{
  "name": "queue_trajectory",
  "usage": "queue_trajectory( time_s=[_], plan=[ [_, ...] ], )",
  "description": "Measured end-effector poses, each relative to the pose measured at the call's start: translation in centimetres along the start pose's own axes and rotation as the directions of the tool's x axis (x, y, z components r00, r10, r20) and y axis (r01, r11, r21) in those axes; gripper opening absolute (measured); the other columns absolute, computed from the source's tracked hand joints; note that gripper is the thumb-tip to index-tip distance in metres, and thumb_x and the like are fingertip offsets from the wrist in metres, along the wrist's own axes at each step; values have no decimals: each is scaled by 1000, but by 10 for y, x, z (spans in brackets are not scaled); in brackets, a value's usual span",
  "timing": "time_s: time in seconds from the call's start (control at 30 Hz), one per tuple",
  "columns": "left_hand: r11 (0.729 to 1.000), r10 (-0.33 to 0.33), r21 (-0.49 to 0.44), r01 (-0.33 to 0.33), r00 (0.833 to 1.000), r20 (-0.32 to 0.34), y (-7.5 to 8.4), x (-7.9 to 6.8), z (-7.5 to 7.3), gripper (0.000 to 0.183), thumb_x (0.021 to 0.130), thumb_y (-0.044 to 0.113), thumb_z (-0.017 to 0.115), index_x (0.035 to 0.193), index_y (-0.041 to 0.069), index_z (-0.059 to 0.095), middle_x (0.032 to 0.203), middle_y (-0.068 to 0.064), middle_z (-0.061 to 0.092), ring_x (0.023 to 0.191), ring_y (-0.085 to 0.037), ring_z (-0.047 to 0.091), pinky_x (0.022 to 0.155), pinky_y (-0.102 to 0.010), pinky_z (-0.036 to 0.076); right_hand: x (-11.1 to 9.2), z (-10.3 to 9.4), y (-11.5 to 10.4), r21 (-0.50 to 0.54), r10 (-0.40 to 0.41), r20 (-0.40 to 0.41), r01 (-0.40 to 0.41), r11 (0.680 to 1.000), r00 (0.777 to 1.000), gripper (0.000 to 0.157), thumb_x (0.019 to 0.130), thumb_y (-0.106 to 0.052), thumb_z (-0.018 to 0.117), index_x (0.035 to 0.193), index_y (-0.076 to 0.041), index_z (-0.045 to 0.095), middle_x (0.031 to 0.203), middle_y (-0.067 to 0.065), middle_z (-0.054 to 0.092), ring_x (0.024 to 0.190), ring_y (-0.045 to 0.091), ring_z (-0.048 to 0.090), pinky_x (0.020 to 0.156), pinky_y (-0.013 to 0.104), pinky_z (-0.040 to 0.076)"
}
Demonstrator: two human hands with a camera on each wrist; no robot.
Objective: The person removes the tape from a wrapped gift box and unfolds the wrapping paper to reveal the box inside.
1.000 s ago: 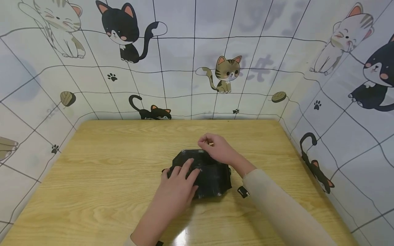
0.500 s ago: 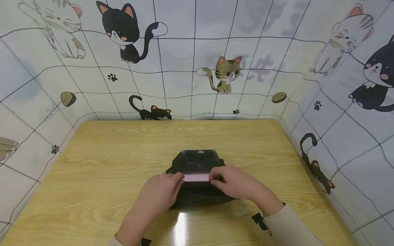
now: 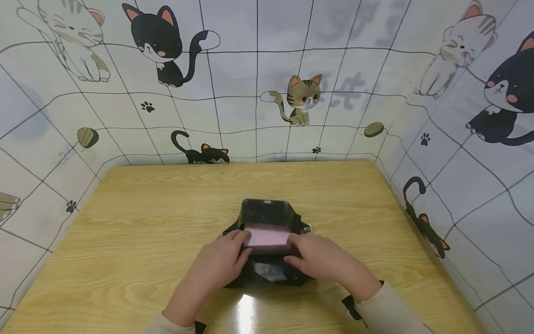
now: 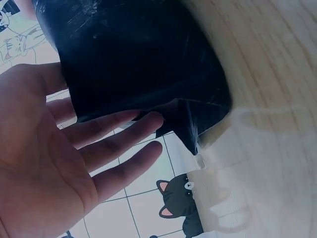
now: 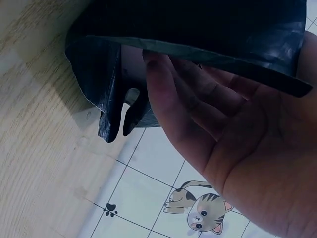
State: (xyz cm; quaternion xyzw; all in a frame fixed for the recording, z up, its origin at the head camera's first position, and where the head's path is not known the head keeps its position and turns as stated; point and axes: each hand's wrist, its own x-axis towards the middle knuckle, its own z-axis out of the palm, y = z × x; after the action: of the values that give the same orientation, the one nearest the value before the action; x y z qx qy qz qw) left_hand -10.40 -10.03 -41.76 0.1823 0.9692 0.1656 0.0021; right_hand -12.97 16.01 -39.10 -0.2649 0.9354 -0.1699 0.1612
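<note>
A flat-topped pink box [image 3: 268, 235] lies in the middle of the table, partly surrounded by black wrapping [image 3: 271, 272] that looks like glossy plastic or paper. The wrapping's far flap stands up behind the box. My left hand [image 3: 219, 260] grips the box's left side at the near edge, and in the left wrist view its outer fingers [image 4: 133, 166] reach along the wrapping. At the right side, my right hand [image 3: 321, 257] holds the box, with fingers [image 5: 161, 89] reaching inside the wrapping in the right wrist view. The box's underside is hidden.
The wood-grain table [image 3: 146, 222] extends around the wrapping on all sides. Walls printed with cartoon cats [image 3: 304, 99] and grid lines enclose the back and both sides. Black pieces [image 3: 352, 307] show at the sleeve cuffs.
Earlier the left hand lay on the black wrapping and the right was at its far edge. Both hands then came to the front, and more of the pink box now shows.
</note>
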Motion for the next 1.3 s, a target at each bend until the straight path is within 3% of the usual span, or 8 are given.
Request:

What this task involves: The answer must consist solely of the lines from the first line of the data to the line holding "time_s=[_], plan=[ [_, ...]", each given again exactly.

Written response:
{
  "name": "queue_trajectory",
  "usage": "queue_trajectory( time_s=[_], plan=[ [_, ...] ], )",

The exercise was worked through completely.